From the entries below, reproduce exactly the line containing "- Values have", the line containing "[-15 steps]", and every line in between, with nothing added.

[Data extract]

- - -

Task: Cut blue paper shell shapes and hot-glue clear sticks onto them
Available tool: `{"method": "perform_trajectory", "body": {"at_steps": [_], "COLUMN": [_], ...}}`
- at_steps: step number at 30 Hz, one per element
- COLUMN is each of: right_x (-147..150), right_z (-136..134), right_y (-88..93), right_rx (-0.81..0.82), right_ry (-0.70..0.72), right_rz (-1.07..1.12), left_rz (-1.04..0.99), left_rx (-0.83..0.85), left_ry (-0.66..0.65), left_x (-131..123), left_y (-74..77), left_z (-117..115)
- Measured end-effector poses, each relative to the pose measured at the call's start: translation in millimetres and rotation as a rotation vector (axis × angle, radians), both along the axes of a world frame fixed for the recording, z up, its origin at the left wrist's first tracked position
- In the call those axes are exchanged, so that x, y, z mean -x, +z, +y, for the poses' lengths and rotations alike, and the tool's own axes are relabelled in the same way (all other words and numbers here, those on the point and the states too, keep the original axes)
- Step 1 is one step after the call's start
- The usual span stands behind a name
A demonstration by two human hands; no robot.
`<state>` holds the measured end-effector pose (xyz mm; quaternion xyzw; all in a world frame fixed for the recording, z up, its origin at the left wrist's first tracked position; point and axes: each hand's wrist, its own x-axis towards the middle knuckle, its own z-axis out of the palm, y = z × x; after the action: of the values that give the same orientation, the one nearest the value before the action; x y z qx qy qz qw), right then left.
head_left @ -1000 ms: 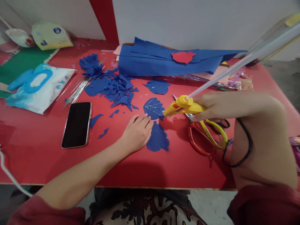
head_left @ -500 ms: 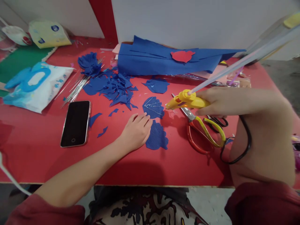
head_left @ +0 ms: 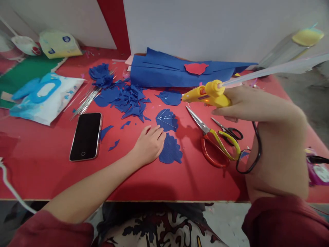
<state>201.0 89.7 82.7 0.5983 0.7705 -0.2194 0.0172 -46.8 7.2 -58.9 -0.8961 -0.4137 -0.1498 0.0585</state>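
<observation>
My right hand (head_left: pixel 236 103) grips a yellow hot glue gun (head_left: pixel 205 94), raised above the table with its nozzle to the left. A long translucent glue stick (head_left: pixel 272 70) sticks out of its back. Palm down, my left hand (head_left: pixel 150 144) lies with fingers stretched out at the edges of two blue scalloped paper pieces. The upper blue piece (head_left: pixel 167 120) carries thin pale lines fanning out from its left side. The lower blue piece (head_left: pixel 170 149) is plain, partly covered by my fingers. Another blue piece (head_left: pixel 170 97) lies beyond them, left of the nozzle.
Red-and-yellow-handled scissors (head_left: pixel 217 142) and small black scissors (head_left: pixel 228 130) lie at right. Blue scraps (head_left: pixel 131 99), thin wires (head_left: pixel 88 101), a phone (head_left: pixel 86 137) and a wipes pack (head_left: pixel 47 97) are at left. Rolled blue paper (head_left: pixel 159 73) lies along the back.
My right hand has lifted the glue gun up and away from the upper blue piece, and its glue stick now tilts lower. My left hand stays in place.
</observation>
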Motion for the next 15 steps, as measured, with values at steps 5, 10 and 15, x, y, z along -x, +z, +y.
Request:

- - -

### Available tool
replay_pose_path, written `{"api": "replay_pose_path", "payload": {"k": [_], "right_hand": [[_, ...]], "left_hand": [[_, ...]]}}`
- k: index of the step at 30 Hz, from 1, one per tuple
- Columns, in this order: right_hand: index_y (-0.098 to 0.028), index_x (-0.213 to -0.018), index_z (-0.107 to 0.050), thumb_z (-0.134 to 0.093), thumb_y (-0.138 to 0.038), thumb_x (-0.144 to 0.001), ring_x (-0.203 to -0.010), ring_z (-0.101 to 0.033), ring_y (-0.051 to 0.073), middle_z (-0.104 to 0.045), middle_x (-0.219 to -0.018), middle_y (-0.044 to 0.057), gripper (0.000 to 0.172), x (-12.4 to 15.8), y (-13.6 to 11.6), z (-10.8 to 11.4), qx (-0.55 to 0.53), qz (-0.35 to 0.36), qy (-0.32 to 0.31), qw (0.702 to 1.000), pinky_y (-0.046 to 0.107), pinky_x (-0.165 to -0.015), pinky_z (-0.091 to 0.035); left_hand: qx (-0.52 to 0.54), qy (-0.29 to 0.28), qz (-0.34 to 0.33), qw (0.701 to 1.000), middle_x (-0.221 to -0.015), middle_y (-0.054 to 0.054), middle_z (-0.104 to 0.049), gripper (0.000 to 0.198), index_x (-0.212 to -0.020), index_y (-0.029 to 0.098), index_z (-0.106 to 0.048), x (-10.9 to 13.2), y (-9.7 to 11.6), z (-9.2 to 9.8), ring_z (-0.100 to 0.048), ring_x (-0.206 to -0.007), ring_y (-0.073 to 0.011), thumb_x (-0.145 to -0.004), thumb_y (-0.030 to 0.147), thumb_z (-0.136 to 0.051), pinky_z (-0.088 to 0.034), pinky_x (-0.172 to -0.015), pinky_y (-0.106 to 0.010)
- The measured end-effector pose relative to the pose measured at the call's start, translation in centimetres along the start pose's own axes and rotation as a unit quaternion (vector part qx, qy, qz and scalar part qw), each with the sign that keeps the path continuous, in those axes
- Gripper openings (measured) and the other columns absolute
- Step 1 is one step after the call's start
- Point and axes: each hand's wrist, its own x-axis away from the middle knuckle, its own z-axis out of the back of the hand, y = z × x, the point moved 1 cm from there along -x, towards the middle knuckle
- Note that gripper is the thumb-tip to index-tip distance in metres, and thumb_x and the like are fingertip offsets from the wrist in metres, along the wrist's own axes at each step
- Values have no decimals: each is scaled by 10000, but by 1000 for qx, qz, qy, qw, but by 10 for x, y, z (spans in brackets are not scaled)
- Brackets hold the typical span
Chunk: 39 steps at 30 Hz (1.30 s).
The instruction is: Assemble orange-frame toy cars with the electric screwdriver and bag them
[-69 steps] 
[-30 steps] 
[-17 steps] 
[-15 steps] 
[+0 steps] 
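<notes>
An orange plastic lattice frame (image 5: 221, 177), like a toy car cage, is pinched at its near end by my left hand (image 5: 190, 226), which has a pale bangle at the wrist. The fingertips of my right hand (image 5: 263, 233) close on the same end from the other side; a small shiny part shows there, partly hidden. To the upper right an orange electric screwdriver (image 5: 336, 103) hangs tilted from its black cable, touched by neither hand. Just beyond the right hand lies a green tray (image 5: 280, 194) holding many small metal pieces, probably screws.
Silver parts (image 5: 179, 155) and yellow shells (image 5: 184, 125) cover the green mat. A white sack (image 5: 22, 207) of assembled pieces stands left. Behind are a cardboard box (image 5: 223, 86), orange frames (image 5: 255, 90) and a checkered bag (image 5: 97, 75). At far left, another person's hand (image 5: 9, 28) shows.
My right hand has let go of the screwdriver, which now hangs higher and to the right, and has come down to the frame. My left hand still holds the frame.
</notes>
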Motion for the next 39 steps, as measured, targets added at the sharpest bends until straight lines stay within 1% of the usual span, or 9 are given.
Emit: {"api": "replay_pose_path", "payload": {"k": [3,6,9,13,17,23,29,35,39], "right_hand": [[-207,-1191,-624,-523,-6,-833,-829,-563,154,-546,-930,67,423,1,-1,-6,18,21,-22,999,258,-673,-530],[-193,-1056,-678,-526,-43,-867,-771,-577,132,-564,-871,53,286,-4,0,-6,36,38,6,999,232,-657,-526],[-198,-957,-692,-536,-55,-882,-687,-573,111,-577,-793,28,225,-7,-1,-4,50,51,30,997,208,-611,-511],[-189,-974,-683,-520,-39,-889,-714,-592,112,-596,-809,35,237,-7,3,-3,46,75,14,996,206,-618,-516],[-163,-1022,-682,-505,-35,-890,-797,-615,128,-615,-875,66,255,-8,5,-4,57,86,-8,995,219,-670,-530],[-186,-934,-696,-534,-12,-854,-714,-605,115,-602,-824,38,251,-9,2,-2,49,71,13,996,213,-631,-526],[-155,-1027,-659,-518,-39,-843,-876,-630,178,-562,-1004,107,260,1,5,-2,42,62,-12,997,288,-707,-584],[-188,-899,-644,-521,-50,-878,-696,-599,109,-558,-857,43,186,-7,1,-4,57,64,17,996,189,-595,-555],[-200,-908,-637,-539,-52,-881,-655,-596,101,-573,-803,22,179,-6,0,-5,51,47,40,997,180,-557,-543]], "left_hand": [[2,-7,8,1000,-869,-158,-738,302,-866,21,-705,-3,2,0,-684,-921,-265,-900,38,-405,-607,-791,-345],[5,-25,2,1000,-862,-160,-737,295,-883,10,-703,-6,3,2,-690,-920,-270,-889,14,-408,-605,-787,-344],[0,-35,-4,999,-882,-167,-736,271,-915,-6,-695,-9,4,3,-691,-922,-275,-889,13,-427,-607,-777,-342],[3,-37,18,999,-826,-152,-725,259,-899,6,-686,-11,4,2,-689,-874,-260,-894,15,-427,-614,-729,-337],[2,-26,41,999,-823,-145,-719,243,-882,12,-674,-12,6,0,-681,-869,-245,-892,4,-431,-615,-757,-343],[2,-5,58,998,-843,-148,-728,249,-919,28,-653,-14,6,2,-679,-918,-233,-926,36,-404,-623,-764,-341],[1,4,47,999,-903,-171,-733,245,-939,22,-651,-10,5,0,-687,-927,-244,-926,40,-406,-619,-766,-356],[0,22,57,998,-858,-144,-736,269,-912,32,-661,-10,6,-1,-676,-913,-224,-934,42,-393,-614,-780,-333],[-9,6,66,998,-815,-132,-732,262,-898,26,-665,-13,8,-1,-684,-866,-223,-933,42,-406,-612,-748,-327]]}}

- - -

[Response below]
- Values have no decimals: each is scaled by 10000, but by 1000 for qx, qz, qy, qw, but by 10 for x, y, z (spans in brackets are not scaled)
- Brackets hold the typical span
Chunk: 39 steps at 30 Hz (1.30 s).
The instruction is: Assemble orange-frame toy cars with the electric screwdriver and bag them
[-69 steps] 
[-30 steps] 
[-17 steps] 
[-15 steps] 

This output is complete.